• [What you are asked to do]: Copy out the data below as written; omit any images.

• [Supplied data]:
== Segment start ==
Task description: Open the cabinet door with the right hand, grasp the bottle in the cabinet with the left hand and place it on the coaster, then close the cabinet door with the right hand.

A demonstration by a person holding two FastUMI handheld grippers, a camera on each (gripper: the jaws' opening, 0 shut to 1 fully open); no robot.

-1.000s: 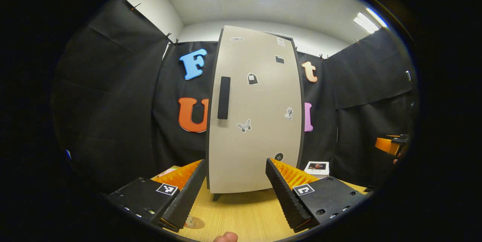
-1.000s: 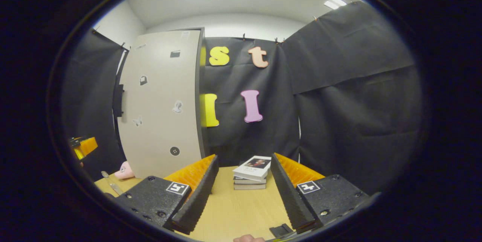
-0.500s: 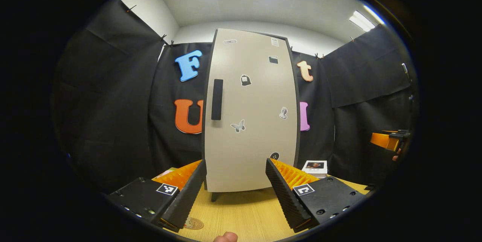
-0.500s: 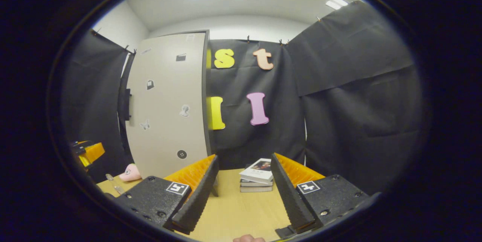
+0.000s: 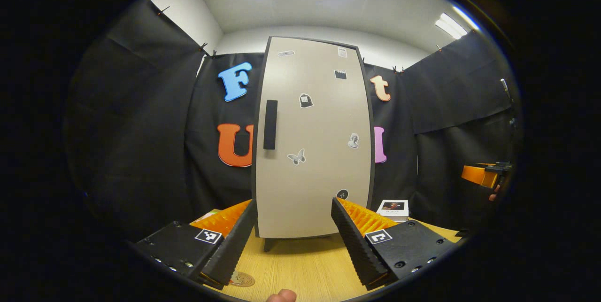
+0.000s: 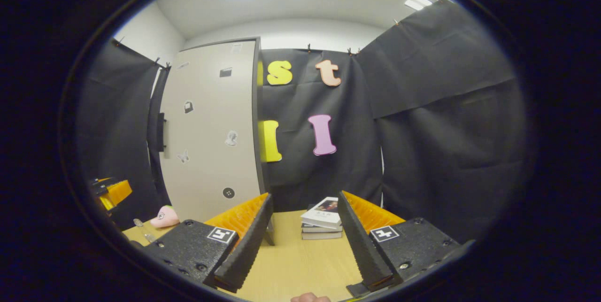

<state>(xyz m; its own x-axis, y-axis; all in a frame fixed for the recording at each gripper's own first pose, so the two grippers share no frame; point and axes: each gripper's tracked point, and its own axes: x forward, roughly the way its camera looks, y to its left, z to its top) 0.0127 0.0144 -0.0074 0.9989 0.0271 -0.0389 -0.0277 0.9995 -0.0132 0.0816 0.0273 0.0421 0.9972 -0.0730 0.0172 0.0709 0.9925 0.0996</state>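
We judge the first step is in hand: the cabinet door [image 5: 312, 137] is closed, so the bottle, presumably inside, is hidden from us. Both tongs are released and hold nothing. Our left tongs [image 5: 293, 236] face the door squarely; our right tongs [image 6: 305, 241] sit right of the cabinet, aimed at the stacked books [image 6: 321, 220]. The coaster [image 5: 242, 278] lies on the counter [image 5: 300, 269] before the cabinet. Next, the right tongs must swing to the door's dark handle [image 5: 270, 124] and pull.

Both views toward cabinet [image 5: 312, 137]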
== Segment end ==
• [Output of the task]:
Task description: Open the cabinet door with the right hand, grasp the bottle in the cabinet with the left hand and place it on the coaster, then close the cabinet door with the right hand.

A demonstration by a person holding two FastUMI handheld grippers, a camera on each (gripper: the jaws' opening, 0 shut to 1 fully open); no robot.

-1.000s: 
-1.000s: 
-0.500s: 
-0.500s: 
+0.000s: 
+0.000s: 

<state>(xyz m; its own x-axis, y-axis; all in a frame fixed for the recording at each gripper's own first pose, so the two grippers share no frame; point and axes: each gripper's tracked point, and its own axes: x forward, roughly the way its camera looks, y to its left, z to its top) 0.0127 0.0144 -0.0074 0.9989 0.0271 -0.0389 -0.0277 0.9995 -0.0132 0.0816 0.0273 0.0421 0.9972 -0.0730 0.0172 0.0709 0.9925 0.0996</state>
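We judge the first step is in hand: the cabinet door [image 5: 312, 137] is closed, so the bottle, presumably inside, is hidden from us. Both tongs are released and hold nothing. Our left tongs [image 5: 293, 236] face the door squarely; our right tongs [image 6: 305, 241] sit right of the cabinet, aimed at the stacked books [image 6: 321, 220]. The coaster [image 5: 242, 278] lies on the counter [image 5: 300, 269] before the cabinet. Next, the right tongs must swing to the door's dark handle [image 5: 270, 124] and pull.

Both views toward cabinet [image 5: 312, 137]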

No more work is needed on this exercise.